• [Work request]:
Would you transcribe the listing that follows, character for character, and omit its images?

• [Stored data]:
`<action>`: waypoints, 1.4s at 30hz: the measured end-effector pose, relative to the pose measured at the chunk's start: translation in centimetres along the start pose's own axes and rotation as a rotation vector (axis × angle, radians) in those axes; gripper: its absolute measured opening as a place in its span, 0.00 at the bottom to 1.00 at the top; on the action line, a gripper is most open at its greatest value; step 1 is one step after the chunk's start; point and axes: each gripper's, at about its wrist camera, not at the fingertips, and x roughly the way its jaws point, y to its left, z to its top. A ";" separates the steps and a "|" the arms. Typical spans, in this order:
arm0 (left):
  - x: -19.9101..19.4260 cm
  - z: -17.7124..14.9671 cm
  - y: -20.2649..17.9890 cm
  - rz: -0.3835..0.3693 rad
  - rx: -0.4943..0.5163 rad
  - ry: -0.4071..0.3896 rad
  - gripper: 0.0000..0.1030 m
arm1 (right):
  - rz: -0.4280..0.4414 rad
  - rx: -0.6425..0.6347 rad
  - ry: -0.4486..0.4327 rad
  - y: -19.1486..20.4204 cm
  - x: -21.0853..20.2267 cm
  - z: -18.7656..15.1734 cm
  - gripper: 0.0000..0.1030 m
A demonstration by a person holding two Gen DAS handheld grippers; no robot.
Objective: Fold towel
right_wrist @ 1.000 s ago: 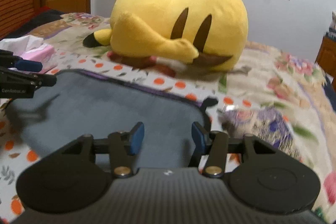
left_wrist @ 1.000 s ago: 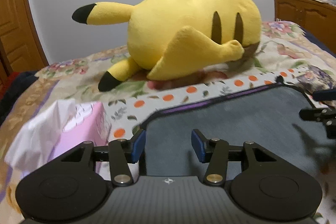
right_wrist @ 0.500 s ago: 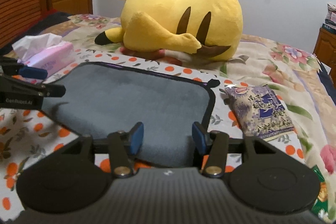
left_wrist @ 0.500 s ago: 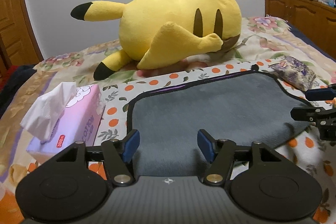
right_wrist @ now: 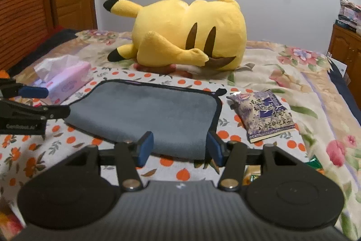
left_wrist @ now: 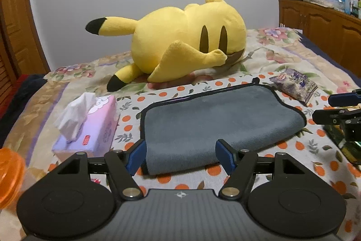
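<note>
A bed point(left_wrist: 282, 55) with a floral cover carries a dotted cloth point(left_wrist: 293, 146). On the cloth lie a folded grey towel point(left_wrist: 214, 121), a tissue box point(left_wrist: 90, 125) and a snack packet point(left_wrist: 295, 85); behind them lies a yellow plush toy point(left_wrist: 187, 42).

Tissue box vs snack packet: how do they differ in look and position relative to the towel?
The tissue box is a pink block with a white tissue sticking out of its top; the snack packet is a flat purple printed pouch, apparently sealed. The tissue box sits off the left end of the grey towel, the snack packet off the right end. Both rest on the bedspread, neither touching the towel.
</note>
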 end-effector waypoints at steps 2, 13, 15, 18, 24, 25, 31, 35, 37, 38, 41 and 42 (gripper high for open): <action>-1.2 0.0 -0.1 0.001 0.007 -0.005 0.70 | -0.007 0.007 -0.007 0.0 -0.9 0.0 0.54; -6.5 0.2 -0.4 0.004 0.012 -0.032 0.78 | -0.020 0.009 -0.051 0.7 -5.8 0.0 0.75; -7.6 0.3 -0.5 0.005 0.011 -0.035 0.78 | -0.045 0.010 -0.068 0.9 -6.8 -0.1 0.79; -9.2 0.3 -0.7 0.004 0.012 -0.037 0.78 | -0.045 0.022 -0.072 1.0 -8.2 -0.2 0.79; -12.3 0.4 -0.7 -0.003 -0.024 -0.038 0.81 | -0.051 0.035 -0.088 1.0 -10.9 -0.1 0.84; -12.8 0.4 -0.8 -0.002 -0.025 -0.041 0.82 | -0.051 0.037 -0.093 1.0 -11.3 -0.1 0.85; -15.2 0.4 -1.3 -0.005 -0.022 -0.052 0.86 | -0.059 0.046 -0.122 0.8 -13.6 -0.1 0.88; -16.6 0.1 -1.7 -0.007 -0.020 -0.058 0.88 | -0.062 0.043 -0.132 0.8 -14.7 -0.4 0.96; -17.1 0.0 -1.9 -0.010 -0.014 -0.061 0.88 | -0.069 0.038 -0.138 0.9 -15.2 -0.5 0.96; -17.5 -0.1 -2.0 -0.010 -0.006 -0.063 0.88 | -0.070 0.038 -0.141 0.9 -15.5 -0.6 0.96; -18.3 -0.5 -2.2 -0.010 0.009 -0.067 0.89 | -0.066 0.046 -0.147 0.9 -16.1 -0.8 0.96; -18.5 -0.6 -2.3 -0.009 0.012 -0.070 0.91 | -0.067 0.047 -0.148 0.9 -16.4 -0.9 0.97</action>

• [Solution below]:
`<action>`: waypoints, 1.4s at 30hz: the measured end-effector pose, relative to the pose measured at the chunk's start: translation in centimetres along the start pose's own axes and rotation as a rotation vector (axis × angle, radians) in those axes; gripper: its absolute measured opening as a place in its span, 0.00 at the bottom to 1.00 at the top; on the action line, a gripper is most open at its greatest value; step 1 is one step after the chunk's start; point and axes: each gripper's, at about its wrist camera, not at the fingertips, and x roughly the way its jaws point, y to its left, z to its top. A ";" separates the steps and a "|" the arms. Typical spans, in this order:
arm0 (left):
  - x: -19.9101..19.4260 cm
  - z: -17.7124..14.9671 cm
  - y: -20.2649..17.9890 cm
  - rz: -0.3835..0.3693 rad
  - rx: -0.4943..0.5163 rad
  - ry: -0.4071..0.3896 rad
  - gripper: 0.0000..0.1030 m
arm1 (right):
  - rz: -0.4280..0.4414 rad
  - rx: -0.6425..0.6347 rad
  - ry: -0.4486..0.4327 rad
  - y: -19.1486..20.4204 cm
  - x: -21.0853..20.2267 cm
  - z: -18.7656..15.1734 cm
  - gripper: 0.0000..0.1030 m
A demonstration by a person holding two Gen DAS handheld grippers; no robot.
Objective: Fold towel
right_wrist @ 1.000 s ago: 
left_wrist @ 1.000 s ago: 
right_wrist @ 0.500 s ago: 
left_wrist @ 0.500 s ago: 
right_wrist @ now: 
left_wrist @ now: 
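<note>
A bed point(left_wrist: 282, 55) with a floral cover carries a dotted cloth point(left_wrist: 293, 146). On the cloth lie a folded grey towel point(left_wrist: 214, 121), a tissue box point(left_wrist: 90, 125) and a snack packet point(left_wrist: 295, 85); behind them lies a yellow plush toy point(left_wrist: 187, 42).

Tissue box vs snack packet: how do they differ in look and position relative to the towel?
The tissue box is a pink block with a white tissue sticking out of its top; the snack packet is a flat purple printed pouch, apparently sealed. The tissue box sits off the left end of the grey towel, the snack packet off the right end. Both rest on the bedspread, neither touching the towel.
</note>
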 end-effector waypoints at steps 2, 13, 15, 18, 24, 25, 31, 35, 37, 38, 41 and 42 (gripper high for open): <action>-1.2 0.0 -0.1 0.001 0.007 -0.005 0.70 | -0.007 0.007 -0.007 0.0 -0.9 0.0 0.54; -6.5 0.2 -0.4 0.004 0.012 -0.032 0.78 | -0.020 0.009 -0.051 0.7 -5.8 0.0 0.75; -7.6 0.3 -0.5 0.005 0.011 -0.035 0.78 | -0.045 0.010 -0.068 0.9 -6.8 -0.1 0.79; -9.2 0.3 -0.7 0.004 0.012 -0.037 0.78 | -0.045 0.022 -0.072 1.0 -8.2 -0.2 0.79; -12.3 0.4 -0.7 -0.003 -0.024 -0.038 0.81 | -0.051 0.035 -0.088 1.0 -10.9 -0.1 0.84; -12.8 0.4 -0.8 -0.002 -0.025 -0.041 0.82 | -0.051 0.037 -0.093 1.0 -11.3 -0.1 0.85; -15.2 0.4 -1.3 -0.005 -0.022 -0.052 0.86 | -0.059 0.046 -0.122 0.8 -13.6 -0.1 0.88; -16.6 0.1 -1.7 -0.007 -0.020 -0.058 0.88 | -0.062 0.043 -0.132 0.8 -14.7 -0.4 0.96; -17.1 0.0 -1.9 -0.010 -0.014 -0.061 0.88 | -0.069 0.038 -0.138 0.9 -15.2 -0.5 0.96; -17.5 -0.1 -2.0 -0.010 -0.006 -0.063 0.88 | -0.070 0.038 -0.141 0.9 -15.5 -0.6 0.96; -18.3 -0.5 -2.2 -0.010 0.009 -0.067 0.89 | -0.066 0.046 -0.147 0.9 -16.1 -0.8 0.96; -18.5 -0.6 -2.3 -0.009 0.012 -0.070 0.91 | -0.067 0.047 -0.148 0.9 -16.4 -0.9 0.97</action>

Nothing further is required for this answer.